L’artista di origine milanese, Edoardo Tresoldi, ha recentemente inaugurato l’installazione permanente “Monumento” in una location d’eccezione: uno dei palazzi che compongono le Procuratie Vecchie di Piazza San Marco a Venezia.
La location è stata oggetto di un importante intervento di restauro (eseguito dallo studio David Chipperfield Architects di Milano). In occasione della sua riapertura alla città e ai tanti turisti che affollano la laguna, le Procuratie Vecchie, hanno svelato anche l’opera di Tresoldi. Lamiera metallica, come al solito, ma anche altri materiali, sempre a servizio di una solidità abbozzata, quasi sognata, che si contende la scena con la trasparenza.
Il soggetto della scultura è una colonna. Un elemento dell’architettura classica che viene reinventato e da celebrativo si fa incerto persino bifronte. Tresoldi ama giocare con l’architettura del passato remoto, che a prima vista appare quasi come un’età dell’oro degli edifici, per poi svelare la sua vera natura. All’artista, infatti, interessano la solidità di quest’ultima (che può contrapporre alla leggerezza della sua scultora) e il simbolismo.

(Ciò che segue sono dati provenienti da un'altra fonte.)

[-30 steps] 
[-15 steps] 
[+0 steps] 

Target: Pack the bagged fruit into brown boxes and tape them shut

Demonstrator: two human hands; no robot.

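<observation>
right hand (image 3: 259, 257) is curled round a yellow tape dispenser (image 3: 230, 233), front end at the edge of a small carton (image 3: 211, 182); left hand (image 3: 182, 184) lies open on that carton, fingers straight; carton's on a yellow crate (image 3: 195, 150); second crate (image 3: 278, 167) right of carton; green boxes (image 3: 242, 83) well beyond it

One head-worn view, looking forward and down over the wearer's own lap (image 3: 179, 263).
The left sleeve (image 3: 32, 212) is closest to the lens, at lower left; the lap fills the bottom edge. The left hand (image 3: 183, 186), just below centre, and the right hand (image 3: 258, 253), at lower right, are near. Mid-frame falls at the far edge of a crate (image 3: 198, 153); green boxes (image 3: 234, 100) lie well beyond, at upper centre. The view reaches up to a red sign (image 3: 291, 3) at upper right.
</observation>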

"La storia dei popoli- ha detto- è quella di un flusso ereditario di figure retoriche che si ripetono continuamente in cicli; ridefiniscono i propri significati e stabiliscono simbolismi che non solo abbiamo imparato a leggere ma che, generazione dopo generazione, abbiamo assorbito come una sorta di linguaggio latente dell'inconscio collettivo. Quando, quindi, un monumento viene spogliato del proprio simbolismo, ciò che resta è un canto lirico virtuoso e malinconico".
Insomma, Tresoldi prende l’architettura del passato la spoglia della sua arroganza pomposa e la restituisce alla sguardo attualizzata. Incerta ma anche sensibile. Al passo con i tempi. Non a caso “Monumento” (dove il titolo svela il fine dell’artista) ripensa ai concetti di forza e fragilità.
"Con Monumento- aggiunge- ho usato il linguaggio retorico delle colonne monumentali come riflessione sui nostri tempi e sulla retorica sottesa ai valori a cui aspira la nostra società; una società che conferma la necessità di ridefinire il concetto di forza, di riconsiderare il ruolo della fragilità e che pone l'ascolto e il dialogo al centro delle relazioni interculturali".